Whalen v. McMullen, 2018 U.S. App. LEXIS 30686 (9th Cir., October 30, 2018).
“And in the city it’s a pity ’cause we just can’t hide / Tinted windows don’t mean nothin’, they know who’s inside.”
Run-D.M.C., It’s Tricky, Raising Hell (Profile, 1986).
A state fraud investigator wanted to see if a social-security claimant was telling the truth – presumably because fraud and trickery is bad. So he warrantlessly entered the suspect’s house. Through fraud and trickery.
Specifically, the officer told the homeowner that he was investigating an identity-theft ring, and that the homeowner’s name had come up “written on a piece of paper.” Id. at *6. He assured her that she was not a suspect nor in danger of having her identity compromised, but that he was trying to gather information. Id. The whole thing was a lie – there was no identity-theft investigation. The homeowner allowed the officer inside. The investigator recorded the encounter with concealed body cameras.
The Ninth Circuit held that this was an illegal search.
It began with a helpful distillation of two distinct Fourth Amendment paradigms: the first, a property-based theory, “occurs when a government agent ‘obtains information by physically intruding on a constitutionally protected area.'” Id. at *13 (quoting United States v. Jones, 565 U.S. 400, 406 n.3, (2012)). The second, a privacy-based claim, occurs when government action infringes upon a “reasonable expectation of privacy,” as described in Katz v. United States, 389 U.S. 347, 360 (1967) (Harlan, J., concurring). Importantly, “when the government ‘physically occupie[s] private property for the purpose of obtaining information,’ a Fourth Amendment search occurs, regardless whether the intrusion violated any reasonable expectation of privacy. Only where the search did not involve a physical trespass do courts need to consult Katz’s reasonable-expectation-of-privacy test.” Lyall v. City of L.A., 807 F.3d 1178, 1186 (9th Cir. 2015). (This is a powerful legal tool when law enforcement commits trespass – many a suppression motion has fallen short on “expectation-of-privacy” grounds.)
Employing this framework to a search of the home, the Court found that a search occurred.
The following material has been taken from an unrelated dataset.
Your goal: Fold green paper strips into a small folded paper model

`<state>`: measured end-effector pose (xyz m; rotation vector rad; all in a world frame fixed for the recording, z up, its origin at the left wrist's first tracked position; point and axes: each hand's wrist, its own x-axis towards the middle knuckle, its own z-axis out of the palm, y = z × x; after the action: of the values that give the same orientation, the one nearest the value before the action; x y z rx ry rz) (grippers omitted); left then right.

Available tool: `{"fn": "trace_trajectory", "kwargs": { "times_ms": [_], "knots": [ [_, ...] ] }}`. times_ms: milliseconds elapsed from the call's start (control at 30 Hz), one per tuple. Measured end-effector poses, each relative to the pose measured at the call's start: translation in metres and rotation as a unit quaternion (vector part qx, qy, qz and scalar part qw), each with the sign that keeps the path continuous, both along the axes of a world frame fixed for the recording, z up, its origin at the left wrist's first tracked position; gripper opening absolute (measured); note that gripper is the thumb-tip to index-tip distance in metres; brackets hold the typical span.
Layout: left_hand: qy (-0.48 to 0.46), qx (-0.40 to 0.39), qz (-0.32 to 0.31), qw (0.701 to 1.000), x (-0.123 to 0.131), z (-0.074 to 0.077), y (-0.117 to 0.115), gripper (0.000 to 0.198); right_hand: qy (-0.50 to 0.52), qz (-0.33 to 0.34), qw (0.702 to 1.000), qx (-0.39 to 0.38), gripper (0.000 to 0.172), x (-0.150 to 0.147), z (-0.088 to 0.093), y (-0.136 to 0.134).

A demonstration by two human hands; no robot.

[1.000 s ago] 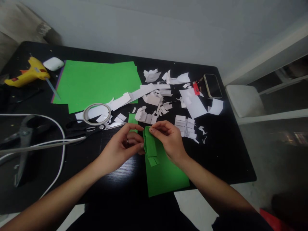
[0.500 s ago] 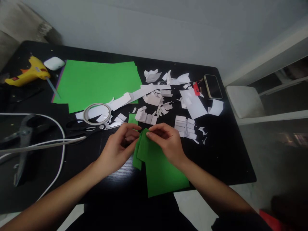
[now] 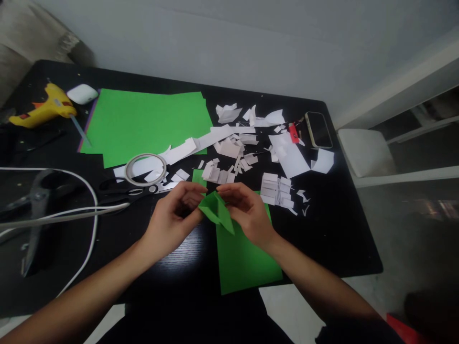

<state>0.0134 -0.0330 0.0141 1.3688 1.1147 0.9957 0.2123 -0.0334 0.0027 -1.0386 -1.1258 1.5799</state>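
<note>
Between my two hands is a small folded piece of green paper [image 3: 218, 210], tilted so that its inner folds show. My left hand [image 3: 174, 215] pinches its left edge with thumb and fingers. My right hand [image 3: 248, 210] grips the opposite side, its fingertips at the upper edge and the thumb partly hidden behind the paper. Below them a larger green sheet [image 3: 247, 263] lies flat at the table's front edge, partly covered by my right hand. A small green strip [image 3: 199, 177] lies just beyond my left fingertips.
White paper scraps [image 3: 229, 148] litter the table's middle. Black-handled scissors [image 3: 143, 190] and a tape roll [image 3: 129, 177] lie left of my hands, beside a white cable [image 3: 96, 215]. Farther off are green sheets [image 3: 143, 119], a yellow glue gun [image 3: 46, 107], a red lighter [image 3: 293, 134] and a phone [image 3: 319, 130].
The folded green paper has turned in my hands: its hanging flaps have swung up, and its folds now spread apart. Both hands stay nearly in place, with the fingers shifted slightly.
</note>
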Motion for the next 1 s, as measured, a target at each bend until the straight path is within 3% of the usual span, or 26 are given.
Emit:
{"fn": "trace_trajectory", "kwargs": {
  "times_ms": [133,200,267,367,567,733,1000],
  "knots": [
    [0.061,0.041,0.017,0.997,-0.001,0.000,-0.001,0.024,-0.009,0.066,0.997,0.050,0.074,-0.004,-0.002,-0.006],
    [0.080,0.057,0.015,0.995,-0.001,-0.001,-0.002,0.025,-0.027,0.071,0.995,0.061,0.087,-0.006,-0.001,-0.009],
    [0.087,0.068,0.013,0.994,0.000,-0.002,-0.002,0.026,-0.032,0.051,0.997,0.052,0.077,-0.007,0.002,-0.012],
    [0.092,0.076,0.023,0.993,0.001,-0.002,-0.002,0.025,-0.002,-0.015,1.000,-0.002,0.050,-0.008,0.005,-0.012],
    [0.076,0.064,0.023,0.995,0.002,0.002,-0.002,0.023,0.036,-0.055,0.992,-0.103,0.031,-0.006,0.007,-0.001],
    [0.038,-0.018,0.003,0.999,0.003,0.005,0.002,0.009,0.007,-0.037,0.992,-0.117,0.027,-0.005,0.009,-0.001],
    [0.020,-0.061,-0.012,0.998,0.003,0.009,0.005,0.019,0.018,-0.068,0.991,-0.117,0.031,-0.006,0.008,-0.002]
  ]
}}
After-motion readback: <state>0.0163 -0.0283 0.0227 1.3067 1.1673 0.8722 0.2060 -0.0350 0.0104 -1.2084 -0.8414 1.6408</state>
And it held that the homeowner did not validly consent to the entry. Unlike a classic undercover operation, the Court explained, this officer informed the homeowner that he was law enforcement, but totally misrepresented his intentions. Because this “ruse” has the effect of “invoking the private individual’s trust in his government, only to betray that trust” it was an unreasonable search, and violative of the Fourth Amendment.
While qualified immunity unfortunately protected the individual officer from tort liability, this case provides helpful Fourth Amendment analysis – and perhaps, may deter similar trickery in the future.